DATA EXTRACTS section start

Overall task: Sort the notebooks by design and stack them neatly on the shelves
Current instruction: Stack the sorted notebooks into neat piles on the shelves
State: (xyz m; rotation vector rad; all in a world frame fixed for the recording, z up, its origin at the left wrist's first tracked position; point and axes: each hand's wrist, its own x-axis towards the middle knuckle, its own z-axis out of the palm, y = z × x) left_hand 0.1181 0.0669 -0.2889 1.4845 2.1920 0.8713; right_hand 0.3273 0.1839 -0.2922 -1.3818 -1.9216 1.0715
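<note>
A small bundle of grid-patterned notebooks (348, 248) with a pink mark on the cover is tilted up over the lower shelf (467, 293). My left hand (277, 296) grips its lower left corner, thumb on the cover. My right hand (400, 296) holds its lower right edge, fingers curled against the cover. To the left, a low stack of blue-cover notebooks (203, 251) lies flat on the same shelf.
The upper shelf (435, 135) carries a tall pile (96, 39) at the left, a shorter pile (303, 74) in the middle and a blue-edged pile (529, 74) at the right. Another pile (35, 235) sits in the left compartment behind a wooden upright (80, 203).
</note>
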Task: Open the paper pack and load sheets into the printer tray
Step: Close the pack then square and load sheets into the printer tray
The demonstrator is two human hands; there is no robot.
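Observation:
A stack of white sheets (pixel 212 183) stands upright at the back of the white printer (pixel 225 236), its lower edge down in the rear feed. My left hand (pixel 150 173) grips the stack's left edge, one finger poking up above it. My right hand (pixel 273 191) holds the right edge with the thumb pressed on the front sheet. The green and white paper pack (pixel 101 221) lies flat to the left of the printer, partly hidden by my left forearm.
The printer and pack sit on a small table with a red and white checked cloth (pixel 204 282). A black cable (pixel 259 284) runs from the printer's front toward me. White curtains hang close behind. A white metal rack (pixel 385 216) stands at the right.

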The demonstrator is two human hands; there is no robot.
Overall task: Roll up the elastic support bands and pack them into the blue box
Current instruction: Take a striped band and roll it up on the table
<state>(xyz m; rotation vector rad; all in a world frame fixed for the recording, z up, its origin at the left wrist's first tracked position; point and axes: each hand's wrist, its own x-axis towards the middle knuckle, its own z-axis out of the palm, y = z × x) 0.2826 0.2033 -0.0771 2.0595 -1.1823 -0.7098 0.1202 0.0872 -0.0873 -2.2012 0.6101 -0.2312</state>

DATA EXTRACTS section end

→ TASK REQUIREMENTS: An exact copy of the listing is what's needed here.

→ THE COMPLETED TASK:
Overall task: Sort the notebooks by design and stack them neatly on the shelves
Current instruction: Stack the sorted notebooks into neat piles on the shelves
State: (xyz m; rotation vector rad; all in a world frame fixed for the recording, z up, its origin at the left wrist's first tracked position; point and axes: each hand's wrist, its own x-axis towards the middle knuckle, its own z-axis out of the palm, y = z × x) left_hand 0.1181 0.0669 -0.2889 1.4845 2.1920 0.8713; right_hand 0.3273 0.1839 -0.2922 -1.3818 -1.9216 1.0715
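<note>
A small bundle of grid-patterned notebooks (348, 248) with a pink mark on the cover is tilted up over the lower shelf (467, 293). My left hand (277, 296) grips its lower left corner, thumb on the cover. My right hand (400, 296) holds its lower right edge, fingers curled against the cover. To the left, a low stack of blue-cover notebooks (203, 251) lies flat on the same shelf.
The upper shelf (435, 135) carries a tall pile (96, 39) at the left, a shorter pile (303, 74) in the middle and a blue-edged pile (529, 74) at the right. Another pile (35, 235) sits in the left compartment behind a wooden upright (80, 203).
</note>
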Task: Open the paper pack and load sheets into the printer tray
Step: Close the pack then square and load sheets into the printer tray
The demonstrator is two human hands; there is no robot.
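Observation:
A stack of white sheets (pixel 212 183) stands upright at the back of the white printer (pixel 225 236), its lower edge down in the rear feed. My left hand (pixel 150 173) grips the stack's left edge, one finger poking up above it. My right hand (pixel 273 191) holds the right edge with the thumb pressed on the front sheet. The green and white paper pack (pixel 101 221) lies flat to the left of the printer, partly hidden by my left forearm.
The printer and pack sit on a small table with a red and white checked cloth (pixel 204 282). A black cable (pixel 259 284) runs from the printer's front toward me. White curtains hang close behind. A white metal rack (pixel 385 216) stands at the right.
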
The demonstrator is two human hands; there is no robot.
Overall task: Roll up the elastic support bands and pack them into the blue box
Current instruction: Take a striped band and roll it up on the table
<state>(xyz m; rotation vector rad; all in a world frame fixed for the recording, z up, its origin at the left wrist's first tracked position; point and axes: each hand's wrist, its own x-axis towards the middle knuckle, its own z-axis out of the palm, y = z × x) 0.2826 0.2033 -0.0771 2.0595 -1.1823 -0.7098 0.1202 0.0872 -0.0873 -2.2012 0.6101 -0.2312</state>

The response to this exercise is now finished.